IMPLEMENTATION OF THE SQUEEZE-OUT OF THE SHARES OF THE COMPANY SQLI FOLLOWING THE SIMPLIFIED PUBLIC TENDER OFFER INITIATED BY THE COMPANY SYNSION BIDCO


PRESS RELEASE DATED 27 NOVEMBER 2024

ON THE IMPLEMENTATION OF THE SQUEEZE-OUT OF THE SHARES OF THE COMPANY

SQLI

FOLLOWING THE SIMPLIFIED PUBLIC TENDER OFFER

INITIATED BY THE COMPANY

Synsion BidCo

 
AMOUNT OF COMPENSATION :
 €54 per SQLI share


This press release (the "Press Release") has been prepared by Synsion BidCo and is issued in accordance with the provisions of article 237-3, III of the General Regulation of the Autorité des marchés financiers (the "AMF") and article 9 of AMF instruction n°2006-07 relating to public tender offers.

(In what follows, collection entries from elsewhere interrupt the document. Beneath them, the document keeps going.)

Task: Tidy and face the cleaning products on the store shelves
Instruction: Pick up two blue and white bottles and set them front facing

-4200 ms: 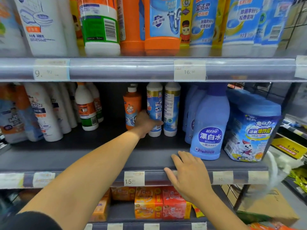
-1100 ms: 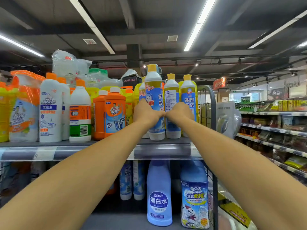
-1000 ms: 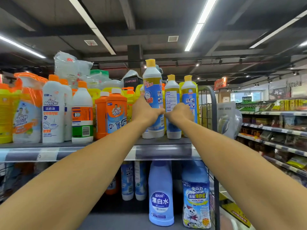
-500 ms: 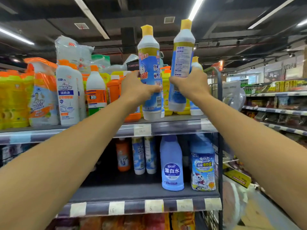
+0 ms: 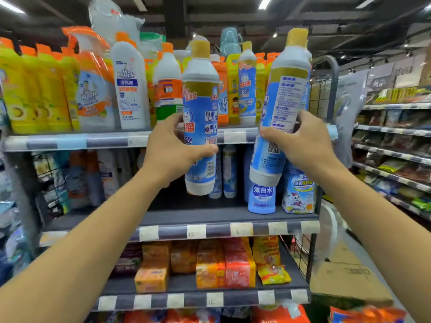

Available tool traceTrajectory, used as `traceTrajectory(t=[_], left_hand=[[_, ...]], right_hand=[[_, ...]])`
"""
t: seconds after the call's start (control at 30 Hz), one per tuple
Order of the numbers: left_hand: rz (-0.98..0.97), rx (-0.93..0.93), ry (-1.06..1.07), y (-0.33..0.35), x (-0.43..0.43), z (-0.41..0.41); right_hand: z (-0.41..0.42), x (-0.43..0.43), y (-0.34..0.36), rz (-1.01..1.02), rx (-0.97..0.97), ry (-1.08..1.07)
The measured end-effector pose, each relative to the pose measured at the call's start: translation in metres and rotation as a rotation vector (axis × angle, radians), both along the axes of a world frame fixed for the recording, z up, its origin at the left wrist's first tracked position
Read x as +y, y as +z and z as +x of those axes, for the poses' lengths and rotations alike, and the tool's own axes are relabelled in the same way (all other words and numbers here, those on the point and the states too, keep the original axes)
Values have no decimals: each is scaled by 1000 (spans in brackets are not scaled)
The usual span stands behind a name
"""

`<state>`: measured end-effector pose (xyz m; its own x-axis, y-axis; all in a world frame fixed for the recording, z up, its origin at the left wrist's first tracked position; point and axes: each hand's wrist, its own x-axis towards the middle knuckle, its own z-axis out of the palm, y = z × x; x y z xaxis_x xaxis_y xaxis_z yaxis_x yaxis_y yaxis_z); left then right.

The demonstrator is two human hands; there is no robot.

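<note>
I hold two tall blue-and-white cleaner bottles with yellow caps in the air in front of the shelves. My left hand [image 5: 171,150] grips the left bottle [image 5: 201,108] around its lower half, front label facing me. My right hand [image 5: 300,142] grips the right bottle [image 5: 283,99], which tilts to the right and shows its back label with small print. Both bottles hang between the top shelf [image 5: 77,140] and the middle shelf [image 5: 210,229]. A third bottle of the same kind [image 5: 247,89] stands on the top shelf between them.
The top shelf holds yellow bottles [image 5: 35,89], an orange spray bottle [image 5: 91,89] and white toilet cleaner [image 5: 129,87]. A blue bleach bottle [image 5: 262,197] and a blue tub [image 5: 298,194] stand on the middle shelf. Soap packs [image 5: 210,264] fill the lower shelf. An aisle runs to the right.
Both hands have lifted the two bottles off the top shelf and brought them down and toward me. My view has dropped, so the lower shelves now show.
</note>
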<state>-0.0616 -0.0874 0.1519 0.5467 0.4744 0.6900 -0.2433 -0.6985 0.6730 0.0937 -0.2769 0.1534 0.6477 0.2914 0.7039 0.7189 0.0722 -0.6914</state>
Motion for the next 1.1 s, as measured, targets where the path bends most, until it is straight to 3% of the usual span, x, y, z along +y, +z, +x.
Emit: traceTrajectory(t=[0.27, 0.6, 0.87, 1.1], left_hand=[[-43, 119, -7, -78, 26, -26], [-198, 217, -43, -146, 57, 13], [-298, 363, -23, -172, 90, 45], [-368, 391, -37, -152, 117, 81]], right_hand=[[-37, 23, -70, -129, 43, -39], [-19, 56, -139, -239, 174, -28], [17, 92, -171, -377, 247, -2], [56, 124, -166, -454, 291, -13]])
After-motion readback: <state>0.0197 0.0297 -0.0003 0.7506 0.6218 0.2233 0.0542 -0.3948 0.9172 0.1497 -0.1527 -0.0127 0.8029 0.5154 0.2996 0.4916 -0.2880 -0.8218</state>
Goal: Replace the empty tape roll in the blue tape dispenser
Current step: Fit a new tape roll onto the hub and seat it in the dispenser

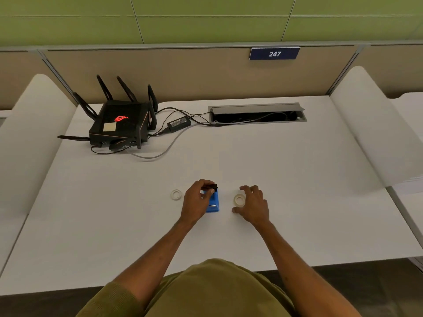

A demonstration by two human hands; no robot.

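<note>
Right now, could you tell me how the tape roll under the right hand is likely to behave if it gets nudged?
The tape roll lies flat on the smooth white desk, so it would probably slide rather than roll. It looks small and thin, likely light. The right hand curls around it, which should stop it skating away.

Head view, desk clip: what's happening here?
A person at a white desk is working on a blue tape dispenser. The left hand pinches a small black part at the dispenser's far end. The right hand is spread over a tape roll beside it. Another ring lies apart, left.
</note>
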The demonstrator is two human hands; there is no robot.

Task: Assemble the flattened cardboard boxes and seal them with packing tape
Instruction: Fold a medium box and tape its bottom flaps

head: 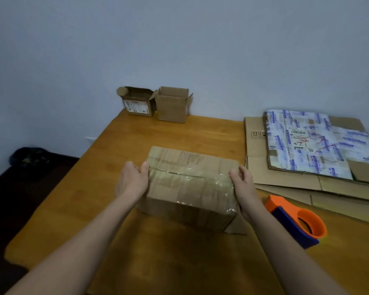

Target company: SQLI ("SQLI" or the "Company"), a French limited company (société anonyme) whose registered office is located at 2-10, rue Thierry Le Luron - 92300 Levallois-Perret, France, whose identification number is 353 861 909 RCS Nanterre, and whose shares are admitted to trading on compartment B of the regulated market of Euronext Paris under ISIN code FR0011289040, mnemonic "SQI".

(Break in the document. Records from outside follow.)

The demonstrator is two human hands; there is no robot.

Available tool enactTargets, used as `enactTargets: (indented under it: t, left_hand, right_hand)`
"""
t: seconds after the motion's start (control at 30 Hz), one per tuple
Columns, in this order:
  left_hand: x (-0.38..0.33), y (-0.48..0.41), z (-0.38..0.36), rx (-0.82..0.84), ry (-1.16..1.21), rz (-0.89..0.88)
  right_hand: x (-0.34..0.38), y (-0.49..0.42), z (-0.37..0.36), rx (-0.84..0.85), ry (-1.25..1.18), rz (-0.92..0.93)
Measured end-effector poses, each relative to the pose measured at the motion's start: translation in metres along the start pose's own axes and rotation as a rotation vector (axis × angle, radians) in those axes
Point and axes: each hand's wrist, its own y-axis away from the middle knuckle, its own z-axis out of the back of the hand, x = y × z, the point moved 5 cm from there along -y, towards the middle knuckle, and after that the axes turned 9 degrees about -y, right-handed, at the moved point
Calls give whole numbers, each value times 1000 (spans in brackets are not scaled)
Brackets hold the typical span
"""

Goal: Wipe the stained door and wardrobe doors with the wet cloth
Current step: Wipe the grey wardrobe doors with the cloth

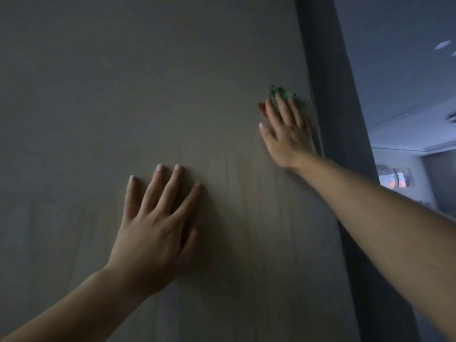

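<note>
Right now your left hand (158,225) lies spread flat on the door panel (123,82), bracing it. Up and right of it, your right hand (286,134) presses the green cloth (281,92) under straight fingers; use firm, overlapping strokes. Just beyond its little finger, the dark door edge (328,107) limits your sweep.

Dim bluish ceiling (394,70) at right, round ceiling light (443,44) — pale, blurred, bright orange-white patch (394,180) lower down

Left hand (158,225), right hand (287,134), flat, outstretched
</note>
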Motion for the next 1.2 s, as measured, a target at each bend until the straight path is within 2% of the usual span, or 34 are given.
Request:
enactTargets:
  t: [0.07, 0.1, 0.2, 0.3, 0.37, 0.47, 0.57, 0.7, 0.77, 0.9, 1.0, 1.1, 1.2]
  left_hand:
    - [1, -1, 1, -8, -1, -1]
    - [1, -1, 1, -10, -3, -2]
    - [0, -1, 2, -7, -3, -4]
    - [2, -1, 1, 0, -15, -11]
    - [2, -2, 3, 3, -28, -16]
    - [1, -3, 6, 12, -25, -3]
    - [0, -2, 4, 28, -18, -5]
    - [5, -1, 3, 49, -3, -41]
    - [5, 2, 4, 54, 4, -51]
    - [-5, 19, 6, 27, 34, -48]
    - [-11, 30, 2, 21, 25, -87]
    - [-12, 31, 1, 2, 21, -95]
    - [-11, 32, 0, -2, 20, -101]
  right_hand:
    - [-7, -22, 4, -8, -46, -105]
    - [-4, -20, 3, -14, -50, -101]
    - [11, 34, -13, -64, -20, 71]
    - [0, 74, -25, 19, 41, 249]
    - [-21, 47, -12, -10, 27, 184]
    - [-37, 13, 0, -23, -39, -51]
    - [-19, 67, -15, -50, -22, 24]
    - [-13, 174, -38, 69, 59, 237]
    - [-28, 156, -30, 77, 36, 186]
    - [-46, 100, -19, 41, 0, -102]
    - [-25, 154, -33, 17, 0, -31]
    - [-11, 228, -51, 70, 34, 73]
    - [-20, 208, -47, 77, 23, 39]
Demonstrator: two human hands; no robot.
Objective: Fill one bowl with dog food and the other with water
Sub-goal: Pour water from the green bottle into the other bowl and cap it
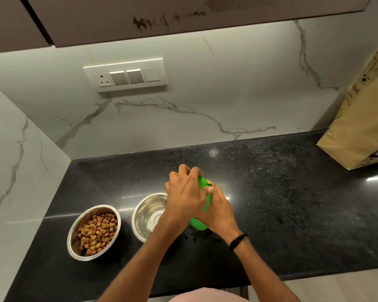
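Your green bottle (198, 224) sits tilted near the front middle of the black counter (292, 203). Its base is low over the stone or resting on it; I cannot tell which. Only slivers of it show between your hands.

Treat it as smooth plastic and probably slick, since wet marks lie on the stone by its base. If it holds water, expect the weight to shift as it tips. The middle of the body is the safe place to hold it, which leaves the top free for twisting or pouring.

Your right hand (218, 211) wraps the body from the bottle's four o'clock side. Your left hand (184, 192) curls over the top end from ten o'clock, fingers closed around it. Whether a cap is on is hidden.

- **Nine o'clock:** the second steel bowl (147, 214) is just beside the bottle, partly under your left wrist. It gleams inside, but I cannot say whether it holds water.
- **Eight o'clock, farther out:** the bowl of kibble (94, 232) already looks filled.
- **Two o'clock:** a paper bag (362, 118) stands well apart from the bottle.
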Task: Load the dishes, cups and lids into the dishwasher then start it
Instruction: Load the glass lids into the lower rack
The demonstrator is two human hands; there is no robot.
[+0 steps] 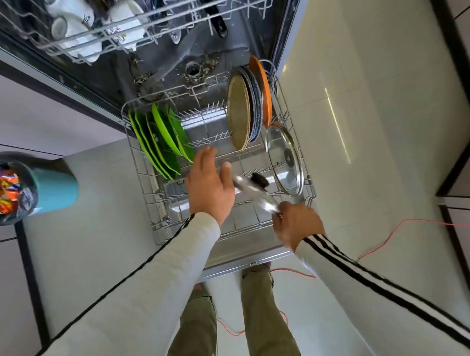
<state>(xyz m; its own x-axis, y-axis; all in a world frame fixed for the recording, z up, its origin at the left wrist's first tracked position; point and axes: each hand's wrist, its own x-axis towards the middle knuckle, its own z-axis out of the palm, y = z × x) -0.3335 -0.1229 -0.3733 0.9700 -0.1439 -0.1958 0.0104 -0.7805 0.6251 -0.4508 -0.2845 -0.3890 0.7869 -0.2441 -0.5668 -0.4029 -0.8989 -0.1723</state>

Offeror: Synsion BidCo (the "Offeror"), a simplified joint stock company (société par actions simplifiée) whose registered office is located at 95, rue La Boétie - 75008 Paris, France, and whose identification number is 903 881 373 RCS Paris.

Terms of the squeeze-out:

Under the simplified public tender offer initiated by the Offeror for the Company's shares (the "Offer"), which was cleared by the AMF on November 5, 2024 (AMF decision no. 224C2188) and which lasted between November 7 and November 22, 2024 (inclusive), the Offeror acquired 278,644 shares in the Company.

Following the Offer, the Offeror directly held 4,440,566 shares in the Company, and 61,247 shares by assimilation[1], representing overall 96.44% of the share capital and 96.77% of the theoretical voting rights of the Company[2].

Banque Degroof Petercam, acting on behalf of the Offeror, informed the AMF by a letter dated 25 November 2024 of the Offeror's decision to implement the squeeze-out procedure for the shares in the Company not held by the Offeror (other than shares subject to a liquidity mechanism and/or assimilated to shares held by the Offeror), as the Offeror had expressed its intention to do in the offer document, which received visa no. 24-463 dated November 5, 2024 (the "Offer Document").

The conditions required by article L. 433-4, II of the French Monetary and Financial Code and articles 237-1 et seq. of the AMF's General Regulation for the implementation of the squeeze-out procedure concerning the Company's shares are met, considering that:

  • the 166,043 shares of the Company not tendered to the Offer held by minority shareholders (other than shares subject to a liquidity mechanism and/or assimilated to shares held by the Offeror) represent, upon closing of the Offer, 3.56% of the share capital and 3.23% of the theoretical voting rights of the Company (i.e. less than 10% in both cases);
  • when examining the compliance of the proposed Offer, the AMF had at its disposal the valuation report of the presenting bank, Banque Degroof Petercam, and the report of the independent expert, Crowe HAF, appointed on the basis of article 261-1 (I, 1°, 2° and 4°, and II) of the AMF's General Regulation, it being specified that the latter concluded that the terms of the Offer, which may be followed by a squeeze-out, are fair from a financial point of view for the Company's minority shareholders; and
  • the squeeze-out will be carried out under the same financial conditions as the Offer, i.e. €54 per share.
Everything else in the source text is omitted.